- Your assignment -
Keep the wording of every entry intact in your copy, and omit the pictures.
───── Material to process
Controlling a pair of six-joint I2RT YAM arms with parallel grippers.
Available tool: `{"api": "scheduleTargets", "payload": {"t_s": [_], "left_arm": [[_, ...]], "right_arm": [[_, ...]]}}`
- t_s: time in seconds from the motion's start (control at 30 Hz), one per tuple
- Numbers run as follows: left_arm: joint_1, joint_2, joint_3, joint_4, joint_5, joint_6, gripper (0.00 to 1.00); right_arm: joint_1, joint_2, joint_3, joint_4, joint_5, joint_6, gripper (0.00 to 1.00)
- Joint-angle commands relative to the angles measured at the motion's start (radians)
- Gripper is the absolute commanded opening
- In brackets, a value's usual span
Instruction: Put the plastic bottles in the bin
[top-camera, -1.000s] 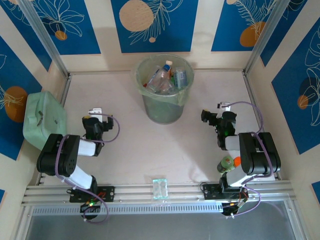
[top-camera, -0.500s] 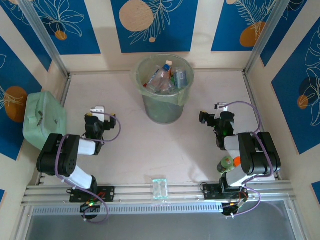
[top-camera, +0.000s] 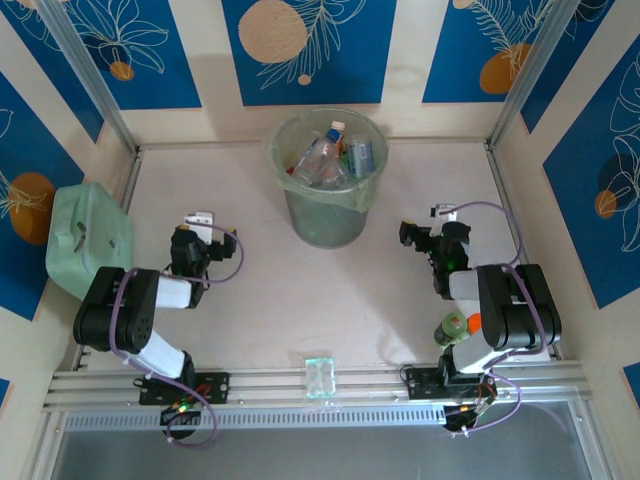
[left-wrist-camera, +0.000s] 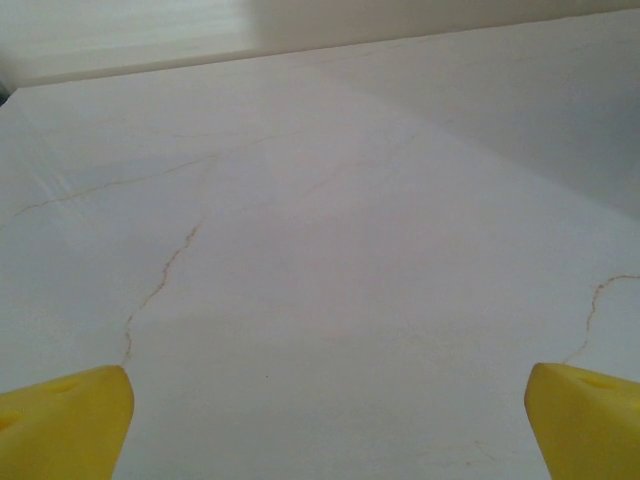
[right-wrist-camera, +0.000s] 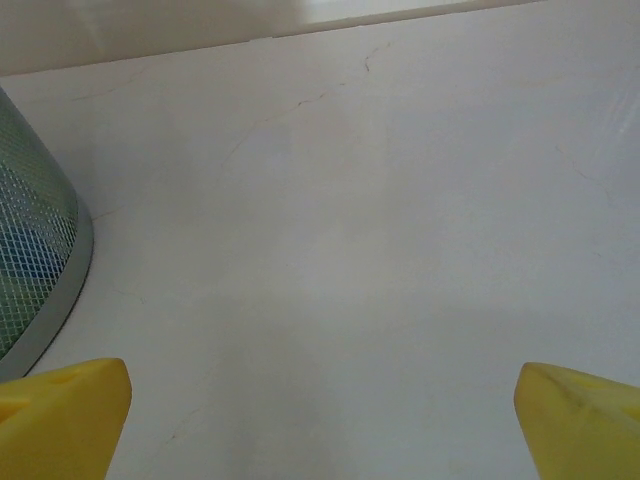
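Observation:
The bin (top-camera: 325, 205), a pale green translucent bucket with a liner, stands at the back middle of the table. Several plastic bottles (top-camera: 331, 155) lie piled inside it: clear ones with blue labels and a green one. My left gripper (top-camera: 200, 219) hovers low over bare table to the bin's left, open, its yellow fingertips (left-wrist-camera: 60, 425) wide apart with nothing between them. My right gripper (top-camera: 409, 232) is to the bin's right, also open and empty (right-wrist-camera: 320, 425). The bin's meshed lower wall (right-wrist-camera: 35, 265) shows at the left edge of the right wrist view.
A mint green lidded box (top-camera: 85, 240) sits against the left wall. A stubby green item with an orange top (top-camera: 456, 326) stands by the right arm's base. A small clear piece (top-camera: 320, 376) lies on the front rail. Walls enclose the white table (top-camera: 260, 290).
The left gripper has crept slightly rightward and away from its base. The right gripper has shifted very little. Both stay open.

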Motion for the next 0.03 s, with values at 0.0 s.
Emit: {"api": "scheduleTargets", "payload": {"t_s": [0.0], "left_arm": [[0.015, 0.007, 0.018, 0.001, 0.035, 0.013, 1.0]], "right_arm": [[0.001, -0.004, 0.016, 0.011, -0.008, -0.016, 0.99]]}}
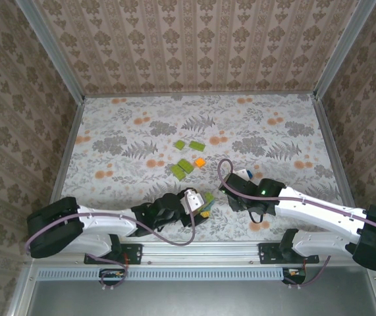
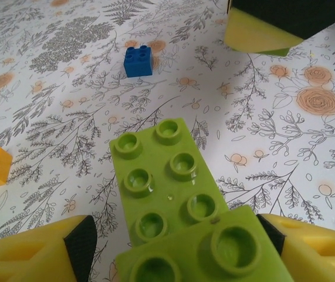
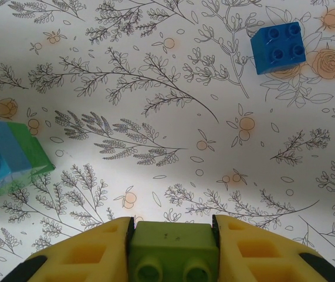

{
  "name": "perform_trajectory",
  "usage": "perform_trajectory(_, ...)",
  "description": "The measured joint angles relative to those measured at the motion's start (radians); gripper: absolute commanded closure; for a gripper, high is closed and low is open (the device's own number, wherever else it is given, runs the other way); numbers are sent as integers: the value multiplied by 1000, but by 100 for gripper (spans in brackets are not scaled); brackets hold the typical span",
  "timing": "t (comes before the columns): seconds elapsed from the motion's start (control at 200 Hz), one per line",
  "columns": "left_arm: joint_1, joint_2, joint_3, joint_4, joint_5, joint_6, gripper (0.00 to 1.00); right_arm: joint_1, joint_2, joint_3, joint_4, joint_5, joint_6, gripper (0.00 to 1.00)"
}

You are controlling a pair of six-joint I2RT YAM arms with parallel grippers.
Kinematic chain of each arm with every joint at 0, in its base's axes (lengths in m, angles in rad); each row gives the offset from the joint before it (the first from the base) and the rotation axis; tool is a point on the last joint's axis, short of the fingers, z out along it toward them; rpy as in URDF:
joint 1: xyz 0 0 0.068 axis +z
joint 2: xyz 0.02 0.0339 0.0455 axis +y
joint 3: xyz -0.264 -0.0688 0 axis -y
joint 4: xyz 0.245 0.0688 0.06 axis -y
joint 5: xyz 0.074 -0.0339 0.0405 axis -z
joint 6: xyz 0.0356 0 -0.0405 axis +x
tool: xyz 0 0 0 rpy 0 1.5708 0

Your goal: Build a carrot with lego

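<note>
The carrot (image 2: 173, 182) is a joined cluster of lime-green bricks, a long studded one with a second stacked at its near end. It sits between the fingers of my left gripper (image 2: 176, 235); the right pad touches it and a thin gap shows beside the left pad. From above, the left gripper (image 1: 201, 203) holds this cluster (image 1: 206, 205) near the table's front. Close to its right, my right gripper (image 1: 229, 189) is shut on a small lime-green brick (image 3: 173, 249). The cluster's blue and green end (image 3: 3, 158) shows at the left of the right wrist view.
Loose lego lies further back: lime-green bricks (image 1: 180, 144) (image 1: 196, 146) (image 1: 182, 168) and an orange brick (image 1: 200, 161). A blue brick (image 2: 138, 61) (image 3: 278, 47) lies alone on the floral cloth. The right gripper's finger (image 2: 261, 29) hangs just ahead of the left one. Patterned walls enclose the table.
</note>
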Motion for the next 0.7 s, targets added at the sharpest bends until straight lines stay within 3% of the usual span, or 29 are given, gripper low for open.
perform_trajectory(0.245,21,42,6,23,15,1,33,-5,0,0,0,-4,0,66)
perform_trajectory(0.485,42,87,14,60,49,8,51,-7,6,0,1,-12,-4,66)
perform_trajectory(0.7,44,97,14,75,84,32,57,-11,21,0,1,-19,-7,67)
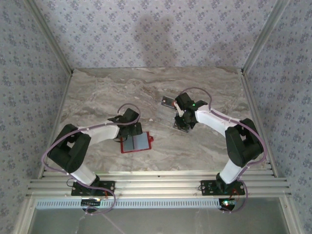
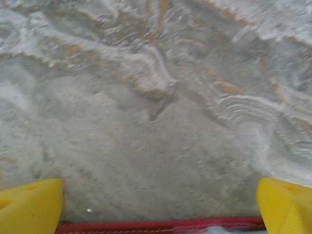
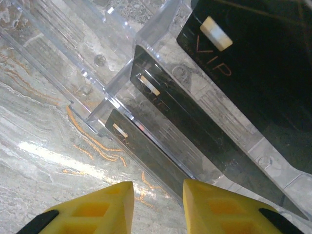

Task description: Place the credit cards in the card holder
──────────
- Exercise solution -
Controlling a pair of six-joint I2RT YAM arms with parallel grippers.
Available tool: `{"api": "scheduleTargets", "payload": {"t_s": [_], "left_arm": [[_, ...]], "right_arm": [[_, ...]]}}`
- t_s: time in seconds from the motion's start (control at 30 Hz), one per tuple
- Numbers run as follows: left_arm: joint_1, joint_2, joint_3, joint_4, joint_5, joint_6, gripper (0.00 to 1.00); right_arm: joint_1, joint_2, joint_3, joint_4, joint_5, joint_6, gripper (0.00 to 1.00)
- Joint-angle commands relative to the angles measured at the motion's start (radians)
- Gripper is the absolute commanded opening
- In brackets, a value's usual span
Instruction: Put the plastic bottles in the bin
[top-camera, -1.000s] 
[top-camera, -0.500s] 
[top-camera, +0.000s] 
[left-wrist-camera, +0.000s] 
[right-wrist-camera, +0.000s] 
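Observation:
The bin (top-camera: 325, 205), a pale green translucent bucket with a liner, stands at the back middle of the table. Several plastic bottles (top-camera: 331, 155) lie piled inside it: clear ones with blue labels and a green one. My left gripper (top-camera: 200, 219) hovers low over bare table to the bin's left, open, its yellow fingertips (left-wrist-camera: 60, 425) wide apart with nothing between them. My right gripper (top-camera: 409, 232) is to the bin's right, also open and empty (right-wrist-camera: 320, 425). The bin's meshed lower wall (right-wrist-camera: 35, 265) shows at the left edge of the right wrist view.
A mint green lidded box (top-camera: 85, 240) sits against the left wall. A stubby green item with an orange top (top-camera: 456, 326) stands by the right arm's base. A small clear piece (top-camera: 320, 376) lies on the front rail. Walls enclose the white table (top-camera: 260, 290).
The left gripper has crept slightly rightward and away from its base. The right gripper has shifted very little. Both stay open.
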
Motion for the next 0.03 s, with values at 0.0 s.
Emit: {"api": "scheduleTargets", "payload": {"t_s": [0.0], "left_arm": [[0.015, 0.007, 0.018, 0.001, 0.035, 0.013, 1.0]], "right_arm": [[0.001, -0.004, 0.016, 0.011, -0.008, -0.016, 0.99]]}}

{
  "name": "perform_trajectory",
  "usage": "perform_trajectory(_, ...)",
  "description": "The measured joint angles relative to those measured at the motion's start (radians); gripper: absolute commanded closure; for a gripper, high is closed and low is open (the device's own number, wherever else it is given, runs the other way); numbers are sent as integers: the value multiplied by 1000, but by 100 for gripper (spans in brackets are not scaled); brackets hold the typical span",
  "timing": "t (comes before the columns): seconds elapsed from the motion's start (control at 200 Hz), one per line",
  "columns": "left_arm: joint_1, joint_2, joint_3, joint_4, joint_5, joint_6, gripper (0.00 to 1.00); right_arm: joint_1, joint_2, joint_3, joint_4, joint_5, joint_6, gripper (0.00 to 1.00)"
}

You are controlling a pair of six-joint I2RT YAM arms with parallel grippers.
Kinematic chain of each arm with every joint at 0, in its base's axes (lengths in m, angles in rad); each row gives the offset from the joint before it (the first from the base) and the rotation axis; tool is a point on the last joint's axis, short of the fingers, z out along it toward them; rpy as in URDF:
joint 1: xyz 0 0 0.068 axis +z
joint 2: xyz 0.02 0.0339 0.0455 axis +y
joint 3: xyz -0.264 -0.0688 0 axis -y
joint 4: xyz 0.245 0.0688 0.06 axis -y
joint 5: xyz 0.074 -0.0339 0.0405 axis -z
joint 6: xyz 0.0356 0 -0.0405 axis +x
tool: xyz 0 0 0 rpy 0 1.5708 0

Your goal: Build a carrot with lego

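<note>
The carrot (image 2: 173, 182) is a joined cluster of lime-green bricks, a long studded one with a second stacked at its near end. It sits between the fingers of my left gripper (image 2: 176, 235); the right pad touches it and a thin gap shows beside the left pad. From above, the left gripper (image 1: 201, 203) holds this cluster (image 1: 206, 205) near the table's front. Close to its right, my right gripper (image 1: 229, 189) is shut on a small lime-green brick (image 3: 173, 249). The cluster's blue and green end (image 3: 3, 158) shows at the left of the right wrist view.
Loose lego lies further back: lime-green bricks (image 1: 180, 144) (image 1: 196, 146) (image 1: 182, 168) and an orange brick (image 1: 200, 161). A blue brick (image 2: 138, 61) (image 3: 278, 47) lies alone on the floral cloth. The right gripper's finger (image 2: 261, 29) hangs just ahead of the left one. Patterned walls enclose the table.
</note>
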Motion for the next 0.7 s, targets added at the sharpest bends until straight lines stay within 3% of the usual span, or 29 are given, gripper low for open.
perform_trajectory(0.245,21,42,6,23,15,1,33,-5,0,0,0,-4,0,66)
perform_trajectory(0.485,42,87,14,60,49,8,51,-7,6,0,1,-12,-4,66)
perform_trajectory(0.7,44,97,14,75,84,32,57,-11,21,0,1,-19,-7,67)

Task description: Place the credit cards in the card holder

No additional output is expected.